The final analysis, reported after a median follow-up of 19.7 months in the A+nP group and 18.0 months in the P+nP group, showed a numerical improvement of OS (median, 21.0 months vs 18.7 months; hazard ratio [HR], 0.87; 95 percent confidence interval [Cl], 0.75 to 1.02; p=0.077) with A+nP vs P+nP in the intention-to-treat (ITT) population. [Emens LA, et al, ESMO 2020, abstract LBA16]
A clinically meaningful OS improvement was demonstrated with A+nP vs P+nP (median, 25.4 months vs 17.9 months; HR, 0.67; 95 percent CI, 0.53 to 0.86) in PD-L1 IC–positive patients, who accounted for 41 percent of the overall trial population. In these patients, 3-year OS rates were 36 percent for A+nP and 22 percent for P+nP.
“The OS results in the PD-L1 IC–positive population were consistent with the first and second interim analyses [first interim analysis: HR, 0.62; 95 percent CI, 0.45 to 0.86] [second interim analysis: HR, 0.71; 95 percent CI, 0.54 to 0.93],” said Emens.

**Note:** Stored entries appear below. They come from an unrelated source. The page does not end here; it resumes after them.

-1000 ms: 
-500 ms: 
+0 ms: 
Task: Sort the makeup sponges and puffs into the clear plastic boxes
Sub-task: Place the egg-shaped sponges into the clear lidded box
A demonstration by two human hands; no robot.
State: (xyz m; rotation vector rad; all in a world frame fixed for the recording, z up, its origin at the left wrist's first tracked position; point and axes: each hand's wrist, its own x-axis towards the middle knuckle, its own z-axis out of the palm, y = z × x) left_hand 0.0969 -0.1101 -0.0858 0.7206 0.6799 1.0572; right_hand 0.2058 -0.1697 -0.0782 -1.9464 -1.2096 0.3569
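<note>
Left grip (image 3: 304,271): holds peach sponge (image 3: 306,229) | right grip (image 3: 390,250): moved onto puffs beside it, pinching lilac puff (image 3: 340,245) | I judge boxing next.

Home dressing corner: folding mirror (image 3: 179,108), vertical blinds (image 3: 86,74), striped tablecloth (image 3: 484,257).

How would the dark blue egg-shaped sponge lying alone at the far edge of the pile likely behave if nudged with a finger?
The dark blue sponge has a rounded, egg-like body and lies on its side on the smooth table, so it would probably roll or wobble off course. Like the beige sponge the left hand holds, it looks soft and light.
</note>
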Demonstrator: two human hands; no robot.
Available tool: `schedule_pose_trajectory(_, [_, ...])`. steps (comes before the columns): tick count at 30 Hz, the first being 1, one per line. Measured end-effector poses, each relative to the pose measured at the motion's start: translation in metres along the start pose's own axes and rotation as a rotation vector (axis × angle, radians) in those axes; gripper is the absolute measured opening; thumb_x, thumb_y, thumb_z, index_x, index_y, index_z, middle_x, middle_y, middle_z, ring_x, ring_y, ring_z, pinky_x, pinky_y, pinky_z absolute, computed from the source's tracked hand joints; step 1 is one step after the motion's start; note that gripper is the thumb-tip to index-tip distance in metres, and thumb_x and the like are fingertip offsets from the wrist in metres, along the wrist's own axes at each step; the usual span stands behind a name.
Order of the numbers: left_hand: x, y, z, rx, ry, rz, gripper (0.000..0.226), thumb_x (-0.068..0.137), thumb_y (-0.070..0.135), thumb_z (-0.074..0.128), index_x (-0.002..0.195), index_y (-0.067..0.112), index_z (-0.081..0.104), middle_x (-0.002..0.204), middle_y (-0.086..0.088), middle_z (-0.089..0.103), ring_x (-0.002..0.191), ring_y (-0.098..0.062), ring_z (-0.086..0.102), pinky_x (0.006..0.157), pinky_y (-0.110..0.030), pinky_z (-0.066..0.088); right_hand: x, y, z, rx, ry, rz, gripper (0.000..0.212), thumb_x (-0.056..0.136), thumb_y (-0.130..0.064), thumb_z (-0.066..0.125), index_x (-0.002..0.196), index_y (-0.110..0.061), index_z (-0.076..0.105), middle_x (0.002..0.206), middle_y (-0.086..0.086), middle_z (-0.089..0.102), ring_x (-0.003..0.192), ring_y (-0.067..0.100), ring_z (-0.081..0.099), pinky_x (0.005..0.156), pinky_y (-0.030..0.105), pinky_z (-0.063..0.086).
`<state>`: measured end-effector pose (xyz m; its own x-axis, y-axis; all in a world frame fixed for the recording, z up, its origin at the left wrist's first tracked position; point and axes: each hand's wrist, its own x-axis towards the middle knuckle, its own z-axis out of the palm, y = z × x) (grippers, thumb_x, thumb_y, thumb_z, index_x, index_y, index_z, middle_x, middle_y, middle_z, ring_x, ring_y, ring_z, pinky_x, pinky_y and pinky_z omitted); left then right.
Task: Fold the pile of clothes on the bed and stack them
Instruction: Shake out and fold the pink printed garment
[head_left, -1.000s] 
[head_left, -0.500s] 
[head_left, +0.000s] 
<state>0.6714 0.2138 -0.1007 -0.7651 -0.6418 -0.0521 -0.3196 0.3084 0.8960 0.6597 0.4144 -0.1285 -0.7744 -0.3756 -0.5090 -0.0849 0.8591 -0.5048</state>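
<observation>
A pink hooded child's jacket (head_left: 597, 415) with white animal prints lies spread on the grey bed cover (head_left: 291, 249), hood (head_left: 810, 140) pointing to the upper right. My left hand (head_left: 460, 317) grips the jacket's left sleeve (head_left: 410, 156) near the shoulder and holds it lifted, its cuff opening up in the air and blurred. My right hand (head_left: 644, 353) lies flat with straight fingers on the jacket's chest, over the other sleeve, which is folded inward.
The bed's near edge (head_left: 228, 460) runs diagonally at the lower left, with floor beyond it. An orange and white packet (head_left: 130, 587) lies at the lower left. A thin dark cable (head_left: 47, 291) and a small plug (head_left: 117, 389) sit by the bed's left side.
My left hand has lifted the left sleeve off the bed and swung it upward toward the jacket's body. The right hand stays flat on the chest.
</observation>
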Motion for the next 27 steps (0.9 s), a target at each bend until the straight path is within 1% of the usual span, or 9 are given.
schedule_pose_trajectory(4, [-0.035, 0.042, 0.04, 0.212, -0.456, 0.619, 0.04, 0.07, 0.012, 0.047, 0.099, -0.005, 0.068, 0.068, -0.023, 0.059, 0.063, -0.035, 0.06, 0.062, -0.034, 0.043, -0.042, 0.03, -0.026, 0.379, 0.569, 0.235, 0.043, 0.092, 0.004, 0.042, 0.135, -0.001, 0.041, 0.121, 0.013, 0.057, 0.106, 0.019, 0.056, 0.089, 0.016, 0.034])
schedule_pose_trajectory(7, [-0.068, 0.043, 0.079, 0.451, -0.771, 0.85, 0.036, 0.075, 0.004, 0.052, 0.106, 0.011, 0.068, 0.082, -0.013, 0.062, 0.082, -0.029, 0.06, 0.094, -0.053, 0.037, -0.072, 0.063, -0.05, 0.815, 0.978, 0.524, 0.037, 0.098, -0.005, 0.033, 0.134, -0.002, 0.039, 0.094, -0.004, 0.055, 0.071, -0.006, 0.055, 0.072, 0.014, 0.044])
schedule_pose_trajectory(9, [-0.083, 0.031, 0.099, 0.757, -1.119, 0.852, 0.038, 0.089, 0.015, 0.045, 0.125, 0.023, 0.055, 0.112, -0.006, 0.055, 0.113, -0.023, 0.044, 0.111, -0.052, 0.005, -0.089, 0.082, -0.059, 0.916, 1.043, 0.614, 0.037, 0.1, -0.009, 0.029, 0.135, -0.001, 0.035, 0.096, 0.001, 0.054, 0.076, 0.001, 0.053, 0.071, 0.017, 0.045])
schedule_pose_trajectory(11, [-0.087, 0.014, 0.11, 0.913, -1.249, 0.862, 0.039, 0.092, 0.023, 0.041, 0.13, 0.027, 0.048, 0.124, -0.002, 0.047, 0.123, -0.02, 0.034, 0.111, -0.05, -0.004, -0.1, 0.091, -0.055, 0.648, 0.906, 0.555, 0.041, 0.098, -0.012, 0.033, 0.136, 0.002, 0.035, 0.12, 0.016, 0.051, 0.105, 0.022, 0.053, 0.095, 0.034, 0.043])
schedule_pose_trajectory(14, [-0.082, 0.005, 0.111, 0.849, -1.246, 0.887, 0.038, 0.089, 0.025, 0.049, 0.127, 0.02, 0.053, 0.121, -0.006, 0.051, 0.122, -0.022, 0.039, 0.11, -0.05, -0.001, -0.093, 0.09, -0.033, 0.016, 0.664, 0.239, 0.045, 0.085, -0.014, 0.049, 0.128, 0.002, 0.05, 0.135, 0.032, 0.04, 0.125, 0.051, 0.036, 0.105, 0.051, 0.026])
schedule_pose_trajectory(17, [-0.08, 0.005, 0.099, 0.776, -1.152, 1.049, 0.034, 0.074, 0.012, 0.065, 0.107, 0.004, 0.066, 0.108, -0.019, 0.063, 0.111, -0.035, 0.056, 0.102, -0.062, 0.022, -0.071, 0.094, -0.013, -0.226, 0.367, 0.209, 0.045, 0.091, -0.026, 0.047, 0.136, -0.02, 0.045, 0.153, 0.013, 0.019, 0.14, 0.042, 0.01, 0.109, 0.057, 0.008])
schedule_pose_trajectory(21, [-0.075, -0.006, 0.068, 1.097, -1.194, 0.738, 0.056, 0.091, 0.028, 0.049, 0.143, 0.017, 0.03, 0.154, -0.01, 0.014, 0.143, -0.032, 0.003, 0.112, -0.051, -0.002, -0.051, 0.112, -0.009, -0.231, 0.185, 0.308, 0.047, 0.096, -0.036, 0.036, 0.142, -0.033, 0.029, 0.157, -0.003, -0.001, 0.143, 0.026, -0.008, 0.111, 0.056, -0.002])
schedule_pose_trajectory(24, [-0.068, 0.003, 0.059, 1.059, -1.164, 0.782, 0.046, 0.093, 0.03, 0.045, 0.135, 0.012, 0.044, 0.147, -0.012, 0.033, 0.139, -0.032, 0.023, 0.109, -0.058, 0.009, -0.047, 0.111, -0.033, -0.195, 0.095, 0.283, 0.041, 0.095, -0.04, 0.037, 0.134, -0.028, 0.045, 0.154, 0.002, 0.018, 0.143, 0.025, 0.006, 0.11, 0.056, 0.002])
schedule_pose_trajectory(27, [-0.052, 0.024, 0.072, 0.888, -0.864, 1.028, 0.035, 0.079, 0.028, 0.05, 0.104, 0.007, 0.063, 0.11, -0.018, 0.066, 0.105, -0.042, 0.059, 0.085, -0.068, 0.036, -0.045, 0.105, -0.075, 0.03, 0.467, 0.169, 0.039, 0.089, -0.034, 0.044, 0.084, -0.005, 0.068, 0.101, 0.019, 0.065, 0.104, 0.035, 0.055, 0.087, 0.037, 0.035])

Across other subgroups of patients in the ITT population, the OS difference with A+nP vs P+nP was similar and did not reach statistical significance. In patients with PD-L1 IC–negative disease, A+nP did not demonstrate a significant OS benefit vs P+nP (HR, 1.02; 95 percent CI, 0.84 to 1.24).
In the multicentre, randomized, phase III IMpassion130 study, 902 patients with previously untreated, locally advanced or metastatic TNBC and Eastern Cooperative Oncology Group (ECOG) performance status of 0–1 who had received no previous chemotherapy were randomized (1:1) to receive A+nP or P+nP. Atezolizumab 840 mg or placebo was administered intravenously on days 1 and 15, while nab-paclitaxel was administered intravenously at a dose of 100 mg/m2 of body surface area on days 1, 8 and 15, of every 28-day cycle.
Patient characteristics were well-balanced between the A+nP and P+nP groups at baseline, with 51 percent of patients in both treatment groups having prior taxane exposure.
The safety profile of A+nP was consistent with those of individual treatment components, with no safety signals identified during additional follow-up. Rates of all-grade adverse events (AEs) (99 percent for A+nP vs 98 percent for P+nP) and grade 3/4 AEs (51 percent vs 43 percent) were comparable between the A+nP and P+nP groups. Alopecia (57 percent for A+nP vs 57 percent for P+nP), fatigue (47 percent vs 45 percent) and nausea (47 percent vs 38 percent) were the most common AEs.
Rates of all-grade AEs of special interests (AESIs), such as rash (36 percent vs 26 percent), hypothyroidism (18 percent vs 4 percent) and hyperthyroidism (5 percent vs 1 percent), were higher with A+nP vs P+nP. “Nonetheless, most of these events were of low grade and can be well managed,” Emens noted.